I don’t know whether to be ashamed I know (and knew even less in 8th grade) few of the answers to this test or relieved that I am apparently not alone. The Smoky Valley (Salina, Kansas) Genealogical Society made public the questions to the 8th grade final exam use in 1895. As Minding the Campus notes, the most disturbing fact is:

Case Western Reserve’s Ted Gup, in the April 11, 2008 issue of the Chronicle of Higher Education, writes about how little his students know:

“Nearly half of a recent class could not name a single country that bordered Israel. In an introductory journalism class, 11 of 18 students could not name what country Kabul was in, although we have been at war there for half a decade. Last fall only one in 21 students could name the U.S. secretary of defense. Given a list of four countries – China, Cuba, India, and Japan – not one of those same 21 students could identify India and Japan as democracies. Their grasp of history was little better. The question of when the Civil War was fought invited an array of responses – half a dozen were off by a decade or more. Some students thought that Islam was the principal religion of South America, that Roe v. Wade was about slavery, that 50 justices sit on the U.S. Supreme Court, that the atom bomb was dropped on Hiroshima in 1975.”

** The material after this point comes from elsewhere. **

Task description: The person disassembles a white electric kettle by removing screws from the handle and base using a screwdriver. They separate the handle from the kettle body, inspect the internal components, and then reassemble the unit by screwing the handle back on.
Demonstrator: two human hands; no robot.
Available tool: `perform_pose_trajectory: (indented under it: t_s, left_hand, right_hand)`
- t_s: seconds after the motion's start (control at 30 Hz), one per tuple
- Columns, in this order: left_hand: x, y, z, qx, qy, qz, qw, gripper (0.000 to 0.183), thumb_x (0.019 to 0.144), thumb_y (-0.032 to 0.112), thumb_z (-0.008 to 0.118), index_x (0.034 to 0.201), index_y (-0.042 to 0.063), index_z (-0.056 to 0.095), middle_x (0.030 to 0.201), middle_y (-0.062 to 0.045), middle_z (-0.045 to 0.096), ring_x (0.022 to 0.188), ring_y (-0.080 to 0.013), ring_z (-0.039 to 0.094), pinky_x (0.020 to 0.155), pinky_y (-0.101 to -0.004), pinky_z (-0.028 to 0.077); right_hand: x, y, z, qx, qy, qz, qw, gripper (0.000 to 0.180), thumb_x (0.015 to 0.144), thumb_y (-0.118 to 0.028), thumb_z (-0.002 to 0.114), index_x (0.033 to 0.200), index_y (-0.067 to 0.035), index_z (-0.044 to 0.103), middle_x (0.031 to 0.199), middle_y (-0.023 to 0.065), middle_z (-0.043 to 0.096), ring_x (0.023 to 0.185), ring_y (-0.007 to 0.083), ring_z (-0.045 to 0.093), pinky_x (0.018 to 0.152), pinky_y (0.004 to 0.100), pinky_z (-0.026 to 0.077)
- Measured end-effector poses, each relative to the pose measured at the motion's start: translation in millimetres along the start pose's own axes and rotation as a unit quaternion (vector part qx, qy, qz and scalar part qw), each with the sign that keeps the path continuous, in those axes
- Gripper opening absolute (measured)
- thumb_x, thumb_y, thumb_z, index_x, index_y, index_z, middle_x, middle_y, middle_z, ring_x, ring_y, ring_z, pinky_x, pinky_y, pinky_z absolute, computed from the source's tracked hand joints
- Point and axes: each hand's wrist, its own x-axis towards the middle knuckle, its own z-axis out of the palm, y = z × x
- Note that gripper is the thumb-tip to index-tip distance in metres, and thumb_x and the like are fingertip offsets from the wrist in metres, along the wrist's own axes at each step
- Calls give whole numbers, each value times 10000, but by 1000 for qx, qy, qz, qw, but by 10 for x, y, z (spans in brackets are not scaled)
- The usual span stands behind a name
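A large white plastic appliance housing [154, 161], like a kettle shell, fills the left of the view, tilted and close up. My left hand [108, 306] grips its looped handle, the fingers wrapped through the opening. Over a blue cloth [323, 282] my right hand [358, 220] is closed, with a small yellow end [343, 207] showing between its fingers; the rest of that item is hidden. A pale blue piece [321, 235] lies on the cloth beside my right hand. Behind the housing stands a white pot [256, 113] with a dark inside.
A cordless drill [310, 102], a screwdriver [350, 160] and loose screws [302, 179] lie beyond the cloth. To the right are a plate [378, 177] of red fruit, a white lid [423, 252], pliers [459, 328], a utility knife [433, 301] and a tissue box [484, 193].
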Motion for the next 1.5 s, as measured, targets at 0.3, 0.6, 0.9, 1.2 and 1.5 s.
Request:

A study by the National Center for Education Statistics found that only 31 percent of college graduates could read a ”complex book and extrapolate from it.” Furthermore, the study found that far fewer college graduates are leaving school with ”the skills needed to comprehend routine data, such as reading a table about the relationship between blood pressure and physical activity.”

We are a long way from discussing Orthography intelligently.